A Soundtrack of Van Morrison and Vigilance

Scene from Belfast

If you aren’t a fan of Van Morrison, you might find the soundtrack a bit punishing. The movie is practically a greatest-hits compilation for the "Belfast Cowboy." Personally, I think his raspy, soulful wailing fits the aesthetic, but using that many Van Morrison tracks is the musical equivalent of putting too much salt on a steak. It’s flavorful, but it eventually overwhelms the meat.

The film's ultimate strength lies in its refusal to take a side in the sectarian conflict. It’s not about the "why" of the bombs; it’s about the "what now" for the families caught in the middle. In an era where everything is polarized and every film feels the need to be a definitive statement on a social issue, there’s something refreshing about a movie that just wants to talk about how hard it is to say goodbye to your granny.
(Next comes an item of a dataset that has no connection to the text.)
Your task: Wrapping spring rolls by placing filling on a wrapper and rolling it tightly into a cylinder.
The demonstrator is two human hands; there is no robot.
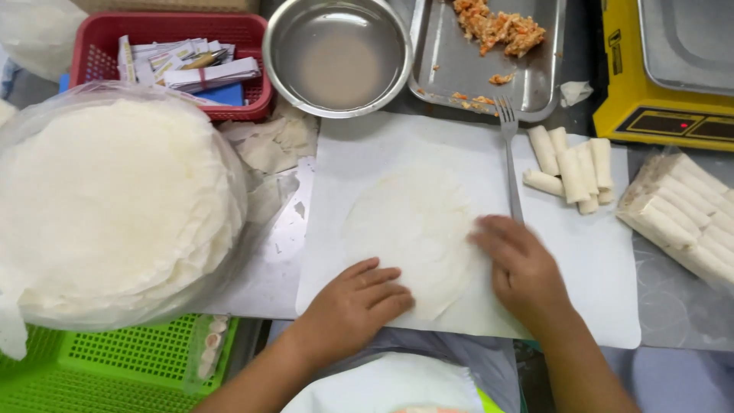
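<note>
Both palms flat, fingers spread, gripping nothing — left hand (353, 306) and right hand (520, 268) press round wrapper (413, 229) at frame centre; best smoothed gently outward, thin sheet looks tearable.

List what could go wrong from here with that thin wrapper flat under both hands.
1. The thin round translucent wrapper lies pressed on the white board under the left hand and right hand; it may tear or stick when lifted.
2. The metal fork lies right beside the right hand and could be knocked.
3. The big stack of white wrappers sits in an opened plastic bag and may dry out.
</note>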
It’s a crowd-pleaser that manages to avoid being entirely saccharine. It deals with the reality of the diaspora—the millions of people who had to leave Ireland to find work or safety—without becoming a history lecture. It’s a film about the transition from the collective "we" of a neighborhood to the isolated "I" of a refugee.

8 /10

Must Watch

Belfast is a beautifully shot, expertly acted piece of "memoir cinema" that manages to be deeply personal while hitting all the familiar beats of a coming-of-age story. While it occasionally flirts with being over-stylized, the genuine warmth of the performances—especially from Jude Hill and Caitríona Balfe—keeps it grounded. It’s the kind of movie that makes you want to call your parents, assuming they don't live in a riot zone. It’s a sharp, 98-minute reminder that while you can leave a place, the version of it that existed when you were ten years old stays exactly where you left it.